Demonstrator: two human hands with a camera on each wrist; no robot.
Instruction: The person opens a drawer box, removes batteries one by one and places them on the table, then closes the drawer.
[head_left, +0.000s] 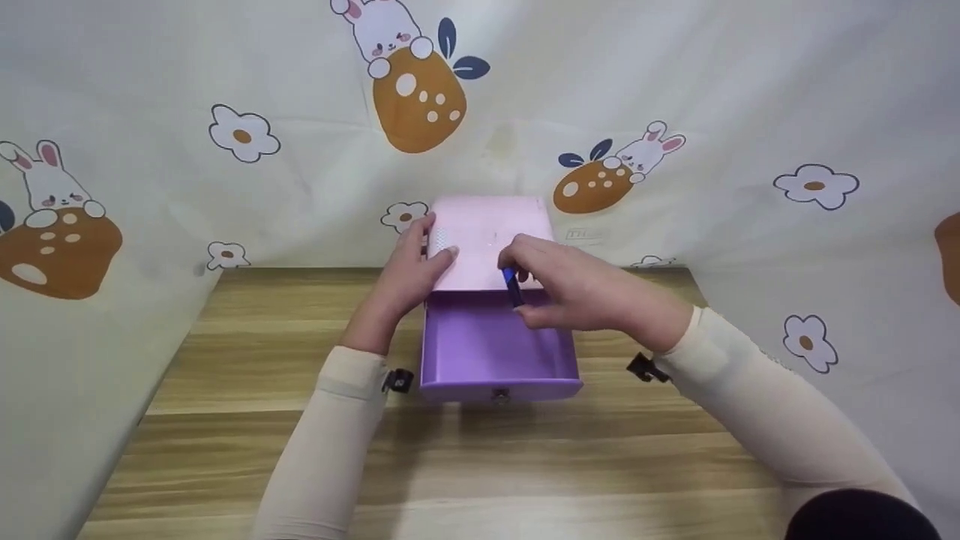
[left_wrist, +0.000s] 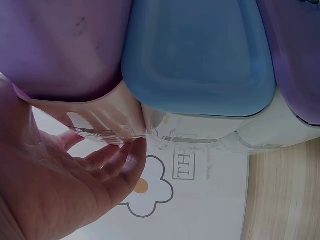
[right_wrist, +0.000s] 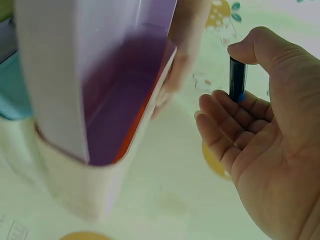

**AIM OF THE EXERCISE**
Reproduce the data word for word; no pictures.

**COMPLETED TASK**
Demonstrator: two human hands with a camera on each wrist; no robot.
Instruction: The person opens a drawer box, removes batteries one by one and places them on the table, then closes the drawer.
[head_left, +0.000s] 
[left_wrist, +0.000s] 
[right_wrist, +0.000s] 

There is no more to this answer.